Appollaiato sulla pala del ventilatore lampadario, gli piaceva guardarmi nei diversi abbracci che mi decidevo di assecondare. Se avesse avuto la capacità poi di descriverli, di estrarre taccuino e penna, ieri sera avrebbe parlato di una danza quasi sincrona nell’allontanarsi di due persone distese a letto insieme, trovatesi lì quasi per caso, per una volontà che a guardarci bene, neppure si vede.
Guardiamo un film?
Volentieri.
Ma facciamolo a letto…
Tu sei lungo di gambe, il divano è proporzionato a gambe corte femminili.
Lui che si spaventa e io che lo rassicuro dicendogli che non lo voglio scopare, o almeno non adesso, che si sappia.
Io cerco lui, lo abbraccio da dietro, gli tocco le gambe, lo stomaco, il basso ventre, il petto, gli bacio l’interno delle scapole fino al raggiungimento del giusto grado di eccitazione che ci fa allontanare mentre le sue mani, dietro la schiena, afferrano le mie di gambe.

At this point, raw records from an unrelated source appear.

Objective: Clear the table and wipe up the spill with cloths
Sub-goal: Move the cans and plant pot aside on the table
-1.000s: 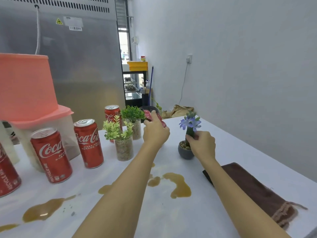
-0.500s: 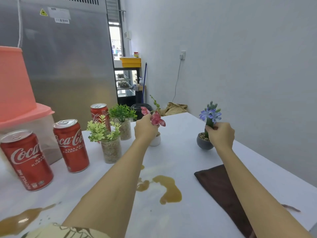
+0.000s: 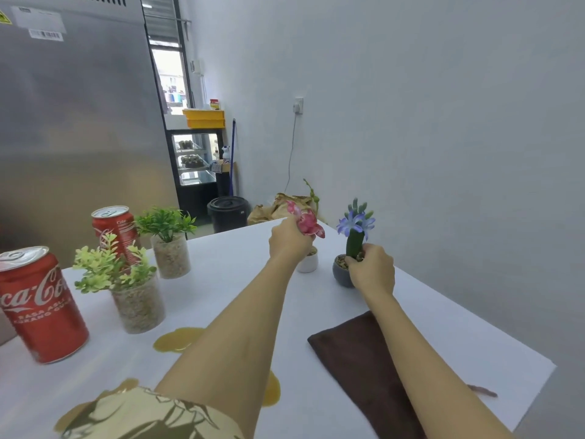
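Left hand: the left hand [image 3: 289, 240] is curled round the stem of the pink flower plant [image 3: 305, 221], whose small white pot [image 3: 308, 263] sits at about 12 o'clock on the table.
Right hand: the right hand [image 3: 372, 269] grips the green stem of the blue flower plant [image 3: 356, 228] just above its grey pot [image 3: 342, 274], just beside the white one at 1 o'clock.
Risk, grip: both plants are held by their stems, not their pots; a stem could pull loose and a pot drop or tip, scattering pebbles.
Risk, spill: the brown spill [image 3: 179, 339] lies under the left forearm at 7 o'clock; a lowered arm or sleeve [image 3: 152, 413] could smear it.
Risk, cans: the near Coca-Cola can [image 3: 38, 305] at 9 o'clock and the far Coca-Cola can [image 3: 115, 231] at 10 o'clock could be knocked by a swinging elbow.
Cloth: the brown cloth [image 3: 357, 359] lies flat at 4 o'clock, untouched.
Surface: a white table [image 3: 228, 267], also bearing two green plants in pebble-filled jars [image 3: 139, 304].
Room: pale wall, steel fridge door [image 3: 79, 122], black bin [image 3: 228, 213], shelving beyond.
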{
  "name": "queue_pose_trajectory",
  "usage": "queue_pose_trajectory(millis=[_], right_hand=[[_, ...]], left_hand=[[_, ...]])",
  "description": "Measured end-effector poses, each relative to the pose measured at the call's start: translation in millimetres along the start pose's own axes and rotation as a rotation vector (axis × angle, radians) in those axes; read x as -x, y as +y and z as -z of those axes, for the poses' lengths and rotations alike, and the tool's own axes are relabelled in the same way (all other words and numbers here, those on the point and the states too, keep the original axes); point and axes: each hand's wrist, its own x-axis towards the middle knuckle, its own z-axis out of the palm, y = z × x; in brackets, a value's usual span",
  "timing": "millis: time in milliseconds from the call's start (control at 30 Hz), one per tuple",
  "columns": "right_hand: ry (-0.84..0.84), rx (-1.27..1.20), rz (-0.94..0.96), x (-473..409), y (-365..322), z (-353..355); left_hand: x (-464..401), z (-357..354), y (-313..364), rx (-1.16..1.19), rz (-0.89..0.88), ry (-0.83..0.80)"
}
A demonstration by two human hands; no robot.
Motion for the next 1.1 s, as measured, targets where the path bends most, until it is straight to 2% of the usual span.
queue_pose_trajectory(millis=[233, 433, 567, 667, 900, 1100], right_hand=[[0.057, 0.006, -0.031, -13.2, 10.1, -3.1], [0.053, -0.015, -0.047, -10.5, 4.3, 2.1], [0.127, -0.028, -0.066, -3.5, -7.3, 12.6], [0.105, -0.053, -0.015, 5.3, -20.7, 19.3], [-0.103, -0.093, 0.15, 41.3, -67.5, -2.5], [-0.296, -0.143, 0.279, 86.7, -114.2, -46.1]], left_hand=[[-6.8, -13.7, 2.6, 0.019, -0.024, -0.021], [-6.6, -6.0, 4.9, 0.004, 0.006, -0.102], [0.6, 13.2, 5.3, 0.014, 0.042, -0.072], [9.6, 29.9, -0.8, -0.03, 0.052, -0.049], [41.2, 93.0, -24.9, -0.22, -0.017, 0.142], [68.2, 161.0, -38.6, -0.362, -0.112, 0.48]])
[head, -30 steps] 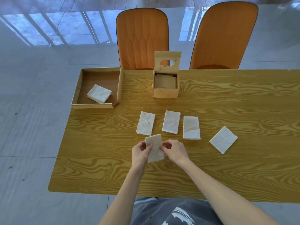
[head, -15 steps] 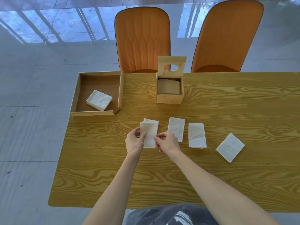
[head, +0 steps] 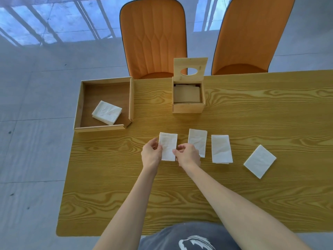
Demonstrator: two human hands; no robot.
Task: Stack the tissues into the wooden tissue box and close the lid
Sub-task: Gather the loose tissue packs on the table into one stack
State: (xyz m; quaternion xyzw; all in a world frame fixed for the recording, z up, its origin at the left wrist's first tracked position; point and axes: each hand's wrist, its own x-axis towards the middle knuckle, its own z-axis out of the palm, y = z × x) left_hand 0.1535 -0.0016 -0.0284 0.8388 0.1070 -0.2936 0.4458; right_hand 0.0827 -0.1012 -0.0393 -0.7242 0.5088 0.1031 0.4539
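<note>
A folded white tissue (head: 168, 146) lies over the leftmost tissue of the row, and both hands pinch it: my left hand (head: 151, 153) at its left edge, my right hand (head: 187, 154) at its right edge. Two more folded tissues (head: 198, 141) (head: 221, 148) lie to the right, and a fourth (head: 259, 161) sits turned further right. The wooden tissue box (head: 188, 107) stands behind them with its lid (head: 190, 69) upright and tissues inside.
A wooden tray (head: 104, 91) at the table's far left corner holds a stack of white tissues (head: 107, 112). Two orange chairs (head: 153, 35) (head: 252, 33) stand behind the wooden table (head: 252, 109). The table's left edge runs close to the tray.
Both hands carried the tissue away from me and laid it over the leftmost tissue in the row. The view has shifted forward.
</note>
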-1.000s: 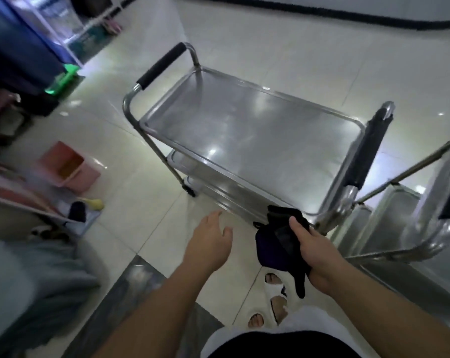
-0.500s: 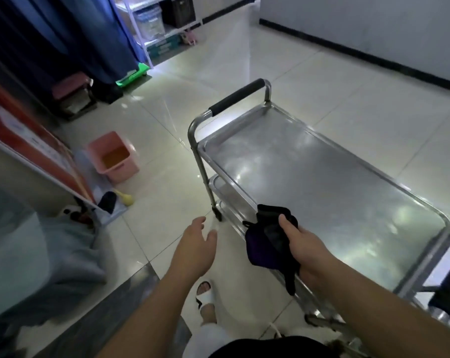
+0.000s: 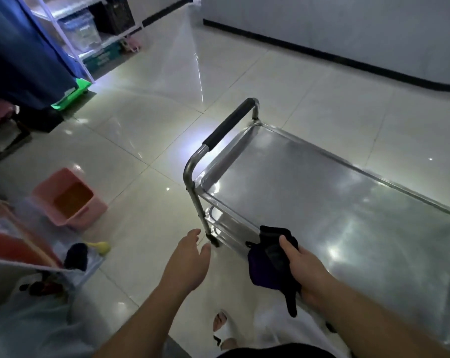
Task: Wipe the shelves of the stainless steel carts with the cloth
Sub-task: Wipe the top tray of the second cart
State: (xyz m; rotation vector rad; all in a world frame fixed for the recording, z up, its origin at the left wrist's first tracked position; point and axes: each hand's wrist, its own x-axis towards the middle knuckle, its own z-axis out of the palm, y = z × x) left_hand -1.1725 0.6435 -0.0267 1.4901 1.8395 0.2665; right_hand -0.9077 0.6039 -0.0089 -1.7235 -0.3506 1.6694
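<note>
A stainless steel cart (image 3: 322,202) stands on the tiled floor at the right, its bare top shelf shining, with lower shelves partly visible beneath the near-left corner. A black-padded handle (image 3: 227,125) rises at its far-left end. My right hand (image 3: 304,264) is shut on a dark bunched cloth (image 3: 267,262), held at the cart's near edge just above the top shelf rim. My left hand (image 3: 189,262) hovers open over the floor, left of the cart's leg and caster, touching nothing.
A pink plastic bin (image 3: 68,200) sits on the floor to the left. Clutter and a yellow object (image 3: 102,246) lie near the left edge. A blue curtain (image 3: 24,47), shelving with boxes and a green item (image 3: 72,94) stand at the far left. My sandalled feet (image 3: 222,326) show below.
The view has swung left and the cart now lies further right; the second cart at the right has left the frame. Both hands keep their pose, the right still holding the cloth.
</note>
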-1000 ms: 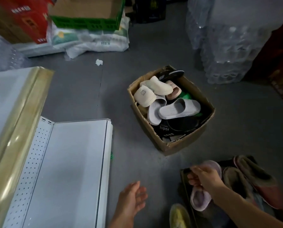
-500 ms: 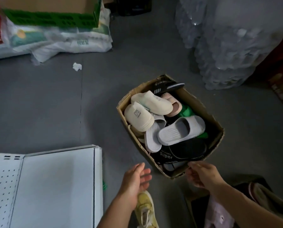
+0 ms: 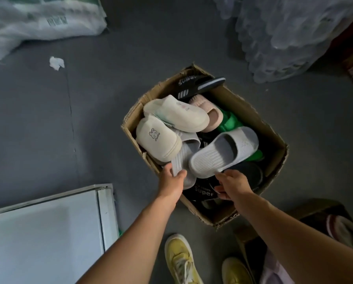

Una paura che sposta due corpi che sostanzialmente hanno un’anima da donna. Io che mi allontano, mi giro dandogli la schiena. Lui che mi rincorre, si gira verso di me e mi trascina contro di sé, intreccia le sue gambe alle mie, appoggia il pube a contatto con i miei glutei che non riescono a trattenersi dall’accomodarsi, come su una comoda poltrona. Le sue mani sulle mie cosce, le dita che si intrecciano tra la mia mano che lo cerca e la sua che mi tocca, la sua bocca sul mio collo. Fermi. Immobili. Finché non si resiste, ci si muove, ci si respira a lungo e ci si sposta. Mi chiedevo, e credo che da sopra la pala ventilatore lampadario questa domanda abbia già una risposta, se ha senso questo ballo. Se debba esistere. Cosa sia. Cosa possa rappresentare per me. Che tipo di rincorsa, quale ricerca, quale lato da completare rappresenta. Vale la pena di restare ancorati? La risposta potrebbe riassumersi nella confessione d’amore recitata tra le righe di una telefonata, sulle scale, di schiena al mondo nel quale appaio talmente meravigliosa che mi tocca detestarti.